**What you need to do:** In the entries below, find the line with "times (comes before" and the line with "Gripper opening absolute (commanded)". Return those two lines and all lines between them, exactly.

*** Opening of Supplied information ***

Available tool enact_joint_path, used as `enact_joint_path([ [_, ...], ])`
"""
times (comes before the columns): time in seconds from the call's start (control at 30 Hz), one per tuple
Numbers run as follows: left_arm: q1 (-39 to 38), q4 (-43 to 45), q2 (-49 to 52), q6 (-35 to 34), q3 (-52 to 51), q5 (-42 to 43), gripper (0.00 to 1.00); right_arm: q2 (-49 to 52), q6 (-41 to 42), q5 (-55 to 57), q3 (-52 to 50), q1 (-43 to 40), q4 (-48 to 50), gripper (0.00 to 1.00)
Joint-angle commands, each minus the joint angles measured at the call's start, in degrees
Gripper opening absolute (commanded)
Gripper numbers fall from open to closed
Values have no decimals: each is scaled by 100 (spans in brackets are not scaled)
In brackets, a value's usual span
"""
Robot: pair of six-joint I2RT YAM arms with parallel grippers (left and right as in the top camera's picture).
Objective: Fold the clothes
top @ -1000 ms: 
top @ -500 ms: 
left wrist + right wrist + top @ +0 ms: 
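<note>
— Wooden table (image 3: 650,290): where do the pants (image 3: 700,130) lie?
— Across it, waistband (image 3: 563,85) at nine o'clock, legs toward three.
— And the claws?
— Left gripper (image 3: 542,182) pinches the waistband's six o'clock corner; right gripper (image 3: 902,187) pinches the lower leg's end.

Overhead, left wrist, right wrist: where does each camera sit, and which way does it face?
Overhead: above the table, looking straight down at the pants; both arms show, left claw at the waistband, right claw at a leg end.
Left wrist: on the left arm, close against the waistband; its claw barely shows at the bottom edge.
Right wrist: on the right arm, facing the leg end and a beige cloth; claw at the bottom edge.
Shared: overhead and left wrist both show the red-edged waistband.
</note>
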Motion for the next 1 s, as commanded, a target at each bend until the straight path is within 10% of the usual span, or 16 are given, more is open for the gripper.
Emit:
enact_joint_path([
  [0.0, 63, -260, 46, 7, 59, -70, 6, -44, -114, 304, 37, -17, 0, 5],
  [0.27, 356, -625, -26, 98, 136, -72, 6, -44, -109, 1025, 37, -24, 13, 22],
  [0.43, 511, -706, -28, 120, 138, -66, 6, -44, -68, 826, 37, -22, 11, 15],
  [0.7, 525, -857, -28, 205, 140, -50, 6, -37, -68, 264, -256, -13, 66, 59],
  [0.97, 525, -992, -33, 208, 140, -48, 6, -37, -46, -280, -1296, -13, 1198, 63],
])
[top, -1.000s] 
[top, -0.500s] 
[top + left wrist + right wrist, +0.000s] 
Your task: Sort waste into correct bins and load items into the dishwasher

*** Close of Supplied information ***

**Reply:**
times (comes before the columns): time in seconds from the call's start (control at 30 Hz), one per tuple
Numbers run as follows: left_arm: q1 (-39 to 38), q4 (-43 to 45), q2 (-49 to 52), q6 (-35 to 34), q3 (-52 to 51), q5 (-42 to 43), gripper (0.00 to 1.00); right_arm: q2 (-49 to 52), q6 (-41 to 42), q5 (-55 to 57), q3 (-52 to 50), q1 (-43 to 40), q4 (-48 to 50), gripper (0.00 to 1.00)
Joint-angle commands, each minus the joint angles measured at the call's start, in degrees
Gripper opening absolute (commanded)

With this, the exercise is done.